Chevy Chase Section Three is a village in Montgomery County, Maryland, United States. It was organized as a special tax district in 1916 and incorporated as a village in 1982. The population was 802 at the 2020 census.

It is part of a larger community, colloquially referred to as Chevy Chase, that includes several adjoining settlements in Montgomery County and one neighborhood of Washington, D.C.

==Geography==
Chevy Chase Section Three is located in southern Montgomery County at (38.979043, -77.072948). It is bordered by the town of Chevy Chase to the west, Chevy Chase Section Five to the north, Martin's Additions to the east, and Chevy Chase Village to the south. It is less than one mile northwest of the border with the District of Columbia and 5 mi northwest of downtown Washington.

According to the U.S. Census Bureau, the village has an area of 0.12 sqmi, all land. The town is in the watershed of Rock Creek. There are 280 residential lots in Section 3, and the village also contains the Chevy Chase United Methodist Church.

==Demographics==

Historical population
| Census | Pop. | Note | %± |
| 1990 | 2,078 |  | — |
| 2000 | 773 |  | −62.8% |
| 2010 | 760 |  | −1.7% |
| 2020 | 802 |  | 5.5% |
U.S. Decennial Census

===Racial and ethnic composition===

Chevy Chase Section Three village, Maryland – Racial and ethnic composition Note: the US Census treats Hispanic/Latino as an ethnic category. This table excludes Latinos from the racial categories and assigns them to a separate category. Hispanics/Latinos may be of any race.
| Race / Ethnicity (NH = Non-Hispanic) | Pop 2000 | Pop 2010 | Pop 2020 | % 2000 | % 2010 | % 2020 |
|---|---|---|---|---|---|---|
| White alone (NH) | 699 | 675 | 660 | 90.43% | 88.82% | 82.29% |
| Black or African American alone (NH) | 3 | 9 | 10 | 0.39% | 1.18% | 1.25% |
| Native American or Alaska Native alone (NH) | 0 | 1 | 1 | 0.00% | 0.13% | 0.12% |
| Asian alone (NH) | 13 | 20 | 27 | 1.68% | 2.63% | 3.37% |
| Native Hawaiian or Pacific Islander alone (NH) | 0 | 0 | 0 | 0.00% | 0.00% | 0.00% |
| Other race alone (NH) | 3 | 5 | 4 | 0.39% | 0.66% | 0.50% |
| Mixed race or Multiracial (NH) | 13 | 20 | 46 | 1.68% | 2.63% | 5.74% |
| Hispanic or Latino (any race) | 42 | 30 | 54 | 5.43% | 3.95% | 6.73% |
| Total | 773 | 760 | 802 | 100.00% | 100.00% | 100.00% |

===2010 census===
As of the census of 2010, 760 people resided in the village. The population density was 6333.3 PD/sqmi. There were 278 housing units at an average density of 2316.7 /sqmi. The racial makeup of the village was 92.1% White, 1.3% African American, 0.1% Native American, 2.6% Asian, 0.7% from other races, and 3.2% from two or more races. Hispanic or Latino of any race were 3.9% of the population.
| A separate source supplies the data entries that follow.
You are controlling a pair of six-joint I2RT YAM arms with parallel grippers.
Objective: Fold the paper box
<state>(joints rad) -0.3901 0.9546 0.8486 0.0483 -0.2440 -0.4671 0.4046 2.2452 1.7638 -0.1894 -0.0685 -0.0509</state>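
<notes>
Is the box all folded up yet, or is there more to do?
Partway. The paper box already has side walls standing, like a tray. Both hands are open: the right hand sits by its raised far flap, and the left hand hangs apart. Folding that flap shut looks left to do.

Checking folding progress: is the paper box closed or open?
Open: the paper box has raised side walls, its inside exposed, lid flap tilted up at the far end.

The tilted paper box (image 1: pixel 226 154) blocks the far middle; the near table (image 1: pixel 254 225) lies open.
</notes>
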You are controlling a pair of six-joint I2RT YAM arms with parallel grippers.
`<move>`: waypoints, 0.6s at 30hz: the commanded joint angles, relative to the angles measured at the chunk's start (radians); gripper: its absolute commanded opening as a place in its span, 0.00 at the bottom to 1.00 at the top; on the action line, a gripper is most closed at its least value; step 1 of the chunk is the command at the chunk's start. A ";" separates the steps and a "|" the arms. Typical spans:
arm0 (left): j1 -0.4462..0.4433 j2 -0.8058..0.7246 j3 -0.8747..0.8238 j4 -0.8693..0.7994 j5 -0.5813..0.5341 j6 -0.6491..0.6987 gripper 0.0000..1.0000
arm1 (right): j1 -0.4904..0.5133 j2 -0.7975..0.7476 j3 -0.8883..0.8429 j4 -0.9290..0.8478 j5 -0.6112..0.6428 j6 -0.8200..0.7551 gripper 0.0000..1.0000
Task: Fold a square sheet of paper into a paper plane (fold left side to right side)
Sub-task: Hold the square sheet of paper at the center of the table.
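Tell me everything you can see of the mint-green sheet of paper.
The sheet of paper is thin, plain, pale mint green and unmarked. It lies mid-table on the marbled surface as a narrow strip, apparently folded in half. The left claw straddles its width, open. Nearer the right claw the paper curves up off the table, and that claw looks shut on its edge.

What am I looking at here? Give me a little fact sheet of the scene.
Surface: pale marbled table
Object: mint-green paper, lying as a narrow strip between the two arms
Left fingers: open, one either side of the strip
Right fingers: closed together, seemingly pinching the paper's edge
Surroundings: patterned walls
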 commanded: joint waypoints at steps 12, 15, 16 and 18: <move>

There were 271 households, of which 41.3% had children under the age of 18 living with them, 73.4% were married couples living together, 7.7% had a female householder with no husband present, 1.1% had a male householder with no wife present, and 17.7% were non-families. The average household size was 2.80; but 15.5% consisted of one person, and 9.5% of one person 65 years of age or older.

The population included 223 families whose average size was 3.11.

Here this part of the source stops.